Could you output each line below exactly as it appears, excluding any pictures?

■ SUPPLIED DATA
◆ ◆ ◆ ◆ ◆

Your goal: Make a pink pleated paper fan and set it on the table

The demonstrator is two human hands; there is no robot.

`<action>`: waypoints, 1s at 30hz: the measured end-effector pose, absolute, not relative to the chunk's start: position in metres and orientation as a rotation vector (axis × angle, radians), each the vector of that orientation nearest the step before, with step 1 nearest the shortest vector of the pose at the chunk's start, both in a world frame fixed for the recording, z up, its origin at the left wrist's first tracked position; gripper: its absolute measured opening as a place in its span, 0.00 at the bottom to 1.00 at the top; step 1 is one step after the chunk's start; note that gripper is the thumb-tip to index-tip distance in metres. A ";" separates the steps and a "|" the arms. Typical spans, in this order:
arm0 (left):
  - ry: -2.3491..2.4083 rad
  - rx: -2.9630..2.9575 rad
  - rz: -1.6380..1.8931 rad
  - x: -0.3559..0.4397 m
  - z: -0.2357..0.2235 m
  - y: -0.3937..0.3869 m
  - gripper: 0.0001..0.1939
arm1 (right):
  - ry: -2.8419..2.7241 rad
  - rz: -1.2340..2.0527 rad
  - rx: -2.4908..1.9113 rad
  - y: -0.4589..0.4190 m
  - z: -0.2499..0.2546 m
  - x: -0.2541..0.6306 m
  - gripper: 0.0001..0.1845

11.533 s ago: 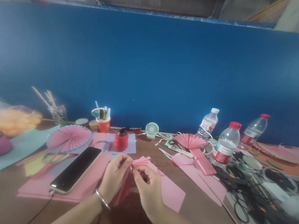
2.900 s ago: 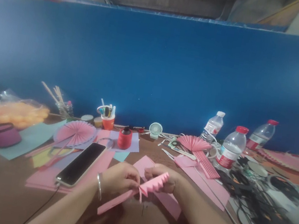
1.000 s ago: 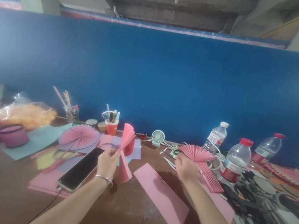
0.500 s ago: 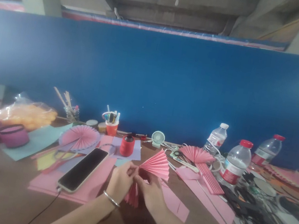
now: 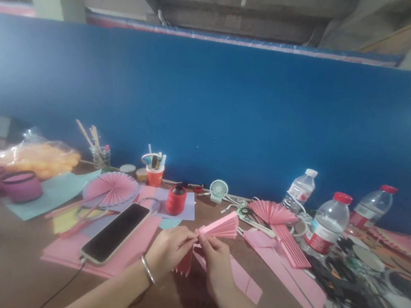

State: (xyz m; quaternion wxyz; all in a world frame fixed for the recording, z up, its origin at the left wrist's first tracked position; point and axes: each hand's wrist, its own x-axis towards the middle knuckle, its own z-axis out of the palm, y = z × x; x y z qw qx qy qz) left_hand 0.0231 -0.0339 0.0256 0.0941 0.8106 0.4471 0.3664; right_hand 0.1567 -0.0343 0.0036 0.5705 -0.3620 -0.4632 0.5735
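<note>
A pleated pink paper fan (image 5: 220,225) is pinched at its middle by both my hands, just above the table. My left hand (image 5: 172,248), with a silver bangle at the wrist, grips it from the left, fingers closed. My right hand (image 5: 215,260) pinches the same gathered middle from the right, its fingertips almost meeting the left ones. One pleated half points up and right; the other hangs below, partly hidden behind my left hand. Behind my hands stands a spool of red thread (image 5: 176,200). Pink paper (image 5: 246,280) lies beneath and right of my right hand.
Left, a phone (image 5: 115,233) on a cable rests on pink sheets, near a round pink paper fan (image 5: 111,188). Further back are an orange cup of pens (image 5: 154,176) and a small fan (image 5: 218,191). Right, pleated pink pieces (image 5: 292,247), bottles (image 5: 327,225) and tangled black cables (image 5: 348,286).
The upper pleats have narrowed from a wide spread into a tighter bundle. My right hand has risen slightly, its fingertips now pinching at the fold.
</note>
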 end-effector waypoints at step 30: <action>1.278 1.839 1.275 0.028 0.024 -0.030 0.06 | -1.396 0.979 -1.027 -0.040 0.018 0.164 0.11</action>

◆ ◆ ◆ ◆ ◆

■ SOLUTION
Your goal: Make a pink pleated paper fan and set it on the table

The demonstrator is two human hands; there is no robot.

`<action>`: waypoints, 1s at 30hz: the measured end-effector pose, absolute, not relative to the chunk's start: position in metres and orientation as a rotation vector (axis × angle, radians), each the vector of that orientation nearest the step before, with step 1 nearest the shortest vector of the pose at the chunk's start, both in a world frame fixed for the recording, z up, its origin at the left wrist's first tracked position; gripper: its absolute measured opening as a place in its span, 0.00 at the bottom to 1.00 at the top; step 1 is one step after the chunk's start; note that gripper is the thumb-tip to index-tip distance in metres. A ";" separates the steps and a "|" the arms. Typical spans, in this order:
arm0 (left):
  - ry: -2.3491..2.4083 rad
  - rx: -2.9630..2.9575 rad
  - rz: -1.6380..1.8931 rad
  - x: -0.3559..0.4397 m
  - z: -0.2357..0.2235 m
  - y: -0.3937..0.3869 m
  - gripper: 0.0001..0.1939
arm1 (right):
  - ry: -2.8419..2.7241 rad
  - rz: -1.2340..2.0527 rad
  - rx: -2.4908..1.9113 rad
  - y: -0.4589..0.4190 m
  - z: -0.2499..0.2546 m
  - x: -0.2541..0.6306 m
  - gripper: 0.0001..0.1845

11.533 s ago: 
2.900 s ago: 
1.000 s ago: 
0.500 s ago: 
now: 

State: (xyz m; quaternion wxyz; all in a world frame fixed for the recording, z up, its origin at the left wrist's first tracked position; point and axes: each hand's wrist, its own x-axis towards the middle knuckle, its own z-axis out of the palm, y = z × x; x y z qw qx qy qz) left_hand 0.0231 -0.0339 0.0256 0.0941 0.8106 0.4471 0.3664; right_hand 0.1567 -0.0343 0.0036 0.5705 -0.3620 -0.4632 0.5735
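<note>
A pleated pink paper fan (image 5: 220,225) is pinched at its middle by both my hands, just above the table. My left hand (image 5: 172,248), with a silver bangle at the wrist, grips it from the left, fingers closed. My right hand (image 5: 215,260) pinches the same gathered middle from the right, its fingertips almost meeting the left ones. One pleated half points up and right; the other hangs below, partly hidden behind my left hand. Behind my hands stands a spool of red thread (image 5: 176,200). Pink paper (image 5: 246,280) lies beneath and right of my right hand.
Left, a phone (image 5: 115,233) on a cable rests on pink sheets, near a round pink paper fan (image 5: 111,188). Further back are an orange cup of pens (image 5: 154,176) and a small fan (image 5: 218,191). Right, pleated pink pieces (image 5: 292,247), bottles (image 5: 327,225) and tangled black cables (image 5: 348,286).
The upper pleats have narrowed from a wide spread into a tighter bundle. My right hand has risen slightly, its fingertips now pinching at the fold.
</note>
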 end-effector waypoints at step 30: <action>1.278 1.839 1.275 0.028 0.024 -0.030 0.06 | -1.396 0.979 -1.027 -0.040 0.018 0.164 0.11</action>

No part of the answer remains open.